Correlation Between Wells Fargo and Stone Ridge

Specify exactly 2 symbols:
Can any of the company-specific risk be diversified away by investing in both Wells Fargo and Stone Ridge at the same time? Although using a correlation coefficient on its own may not help to predict future stock returns, this module helps to understand the diversifiable risk of combining Wells Fargo and Stone Ridge into the same portfolio, which is an essential part of the fundamental portfolio management process.
By analyzing existing cross correlation between Wells Fargo Advantage and Stone Ridge Diversified, you can compare the effects of market volatilities on Wells Fargo and Stone Ridge and check how they will diversify away market risk if combined in the same portfolio for a given time horizon. You can also utilize pair trading strategies of matching a long position in Wells Fargo with a short position of Stone Ridge. Check out your portfolio center. Please also check ongoing floating volatility patterns of Wells Fargo and Stone Ridge.

Diversification Opportunities for Wells Fargo and Stone Ridge

-0.35
  Correlation Coefficient

Very good diversification

The 3 months correlation between Wells and Stone is -0.35. Overlapping area represents the amount of risk that can be diversified away by holding Wells Fargo Advantage and Stone Ridge Diversified in the same portfolio, assuming nothing else is changed.

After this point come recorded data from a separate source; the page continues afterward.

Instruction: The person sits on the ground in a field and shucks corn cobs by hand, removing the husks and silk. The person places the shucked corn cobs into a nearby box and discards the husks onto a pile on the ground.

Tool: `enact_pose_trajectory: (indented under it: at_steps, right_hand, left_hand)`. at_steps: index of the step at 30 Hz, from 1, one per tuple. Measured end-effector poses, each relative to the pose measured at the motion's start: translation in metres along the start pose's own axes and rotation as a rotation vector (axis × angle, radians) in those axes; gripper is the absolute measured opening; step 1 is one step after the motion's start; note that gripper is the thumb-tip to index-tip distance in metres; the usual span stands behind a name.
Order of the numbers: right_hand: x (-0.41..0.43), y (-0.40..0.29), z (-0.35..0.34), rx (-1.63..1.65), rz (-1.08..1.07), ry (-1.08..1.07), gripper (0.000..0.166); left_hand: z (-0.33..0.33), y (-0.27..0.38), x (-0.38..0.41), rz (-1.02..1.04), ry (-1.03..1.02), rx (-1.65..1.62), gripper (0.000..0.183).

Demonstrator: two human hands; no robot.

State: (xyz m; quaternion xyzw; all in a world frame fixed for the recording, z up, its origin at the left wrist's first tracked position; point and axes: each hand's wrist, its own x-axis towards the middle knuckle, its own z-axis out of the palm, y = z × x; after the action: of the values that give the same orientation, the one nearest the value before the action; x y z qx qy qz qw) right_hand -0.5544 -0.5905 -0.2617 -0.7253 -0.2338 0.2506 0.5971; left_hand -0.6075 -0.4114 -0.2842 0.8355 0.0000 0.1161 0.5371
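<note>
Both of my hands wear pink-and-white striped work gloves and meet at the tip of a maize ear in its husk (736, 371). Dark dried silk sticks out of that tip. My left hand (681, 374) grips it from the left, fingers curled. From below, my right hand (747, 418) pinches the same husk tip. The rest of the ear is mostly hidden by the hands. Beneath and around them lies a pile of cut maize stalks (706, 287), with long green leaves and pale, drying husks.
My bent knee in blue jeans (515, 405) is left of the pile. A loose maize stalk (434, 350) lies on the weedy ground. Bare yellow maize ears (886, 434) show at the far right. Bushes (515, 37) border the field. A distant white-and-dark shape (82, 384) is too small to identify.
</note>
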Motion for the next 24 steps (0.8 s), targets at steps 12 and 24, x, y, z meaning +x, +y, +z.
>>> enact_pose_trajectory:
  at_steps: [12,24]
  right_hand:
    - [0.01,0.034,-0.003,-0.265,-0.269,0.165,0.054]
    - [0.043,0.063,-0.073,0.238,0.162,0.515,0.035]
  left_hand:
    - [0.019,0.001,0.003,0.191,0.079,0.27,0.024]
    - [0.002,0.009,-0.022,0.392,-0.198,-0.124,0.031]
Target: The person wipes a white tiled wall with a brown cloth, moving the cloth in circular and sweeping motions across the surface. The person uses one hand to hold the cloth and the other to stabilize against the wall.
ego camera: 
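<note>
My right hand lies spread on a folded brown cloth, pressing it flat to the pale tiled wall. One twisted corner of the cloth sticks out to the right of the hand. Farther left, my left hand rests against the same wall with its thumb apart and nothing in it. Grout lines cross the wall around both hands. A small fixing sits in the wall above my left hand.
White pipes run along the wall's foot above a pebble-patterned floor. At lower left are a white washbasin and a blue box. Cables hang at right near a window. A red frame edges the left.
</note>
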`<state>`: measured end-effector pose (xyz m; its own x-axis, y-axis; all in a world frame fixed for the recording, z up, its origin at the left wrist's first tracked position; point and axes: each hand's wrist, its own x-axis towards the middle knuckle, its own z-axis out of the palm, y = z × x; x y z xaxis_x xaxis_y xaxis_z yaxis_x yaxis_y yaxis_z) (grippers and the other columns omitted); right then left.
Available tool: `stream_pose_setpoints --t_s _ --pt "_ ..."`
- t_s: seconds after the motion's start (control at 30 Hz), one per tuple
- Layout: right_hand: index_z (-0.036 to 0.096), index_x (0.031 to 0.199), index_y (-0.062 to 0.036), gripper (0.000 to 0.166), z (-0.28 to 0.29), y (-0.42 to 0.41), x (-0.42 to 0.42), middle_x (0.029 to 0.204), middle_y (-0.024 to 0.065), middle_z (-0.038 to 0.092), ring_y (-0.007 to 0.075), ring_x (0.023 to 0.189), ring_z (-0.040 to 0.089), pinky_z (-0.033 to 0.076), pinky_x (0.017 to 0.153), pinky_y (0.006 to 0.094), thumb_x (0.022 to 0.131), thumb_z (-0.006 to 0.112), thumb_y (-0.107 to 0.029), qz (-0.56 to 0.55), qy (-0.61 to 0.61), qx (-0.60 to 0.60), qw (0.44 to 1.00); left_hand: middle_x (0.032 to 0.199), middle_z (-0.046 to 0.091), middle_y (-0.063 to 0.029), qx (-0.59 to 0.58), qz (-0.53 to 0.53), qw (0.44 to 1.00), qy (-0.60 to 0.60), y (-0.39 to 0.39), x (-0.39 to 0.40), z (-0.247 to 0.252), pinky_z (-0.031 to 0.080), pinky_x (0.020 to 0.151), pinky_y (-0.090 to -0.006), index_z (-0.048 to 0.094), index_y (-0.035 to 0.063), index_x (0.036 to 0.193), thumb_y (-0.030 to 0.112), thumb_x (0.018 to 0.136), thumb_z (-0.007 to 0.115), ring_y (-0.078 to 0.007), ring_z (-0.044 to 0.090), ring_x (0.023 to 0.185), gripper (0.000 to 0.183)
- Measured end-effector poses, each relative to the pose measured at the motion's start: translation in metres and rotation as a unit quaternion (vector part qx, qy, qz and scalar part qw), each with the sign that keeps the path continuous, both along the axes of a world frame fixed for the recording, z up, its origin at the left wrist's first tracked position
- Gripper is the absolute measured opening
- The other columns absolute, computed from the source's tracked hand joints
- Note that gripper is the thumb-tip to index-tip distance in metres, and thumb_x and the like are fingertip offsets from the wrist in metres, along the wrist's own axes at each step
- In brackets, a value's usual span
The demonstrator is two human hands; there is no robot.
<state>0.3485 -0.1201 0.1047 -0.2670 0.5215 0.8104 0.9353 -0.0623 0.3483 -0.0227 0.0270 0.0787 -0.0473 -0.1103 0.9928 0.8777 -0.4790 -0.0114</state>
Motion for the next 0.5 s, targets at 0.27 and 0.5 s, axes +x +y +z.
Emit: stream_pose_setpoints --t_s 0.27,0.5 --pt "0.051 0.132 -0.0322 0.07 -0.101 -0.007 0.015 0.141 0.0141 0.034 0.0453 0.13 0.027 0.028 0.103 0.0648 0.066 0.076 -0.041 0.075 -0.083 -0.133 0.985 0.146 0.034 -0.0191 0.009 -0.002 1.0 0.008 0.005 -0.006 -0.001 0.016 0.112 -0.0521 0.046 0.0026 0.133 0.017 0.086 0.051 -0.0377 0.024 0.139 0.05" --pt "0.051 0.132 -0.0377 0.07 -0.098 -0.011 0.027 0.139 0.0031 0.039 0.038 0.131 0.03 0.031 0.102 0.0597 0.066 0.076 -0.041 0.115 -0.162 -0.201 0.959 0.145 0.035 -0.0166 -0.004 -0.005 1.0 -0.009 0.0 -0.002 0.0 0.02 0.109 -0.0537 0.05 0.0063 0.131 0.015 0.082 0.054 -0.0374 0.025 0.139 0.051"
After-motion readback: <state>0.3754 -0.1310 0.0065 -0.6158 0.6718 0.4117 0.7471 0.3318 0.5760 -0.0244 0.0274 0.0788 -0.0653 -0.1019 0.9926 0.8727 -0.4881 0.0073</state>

The correlation between historical prices or returns on Stone Ridge Diversified and Wells Fargo is a relative statistical measure of the degree to which these equity instruments tend to move together. The correlation coefficient measures the extent to which returns on Wells Fargo Advantage are associated (or correlated) with Stone Ridge. Values of the correlation coefficient range from -1 to +1, where. The correlation of zero (0) is possible when the price movement of Stone Ridge Diversified has no effect on the direction of Wells Fargo i.e., Wells Fargo and Stone Ridge go up and down completely randomly.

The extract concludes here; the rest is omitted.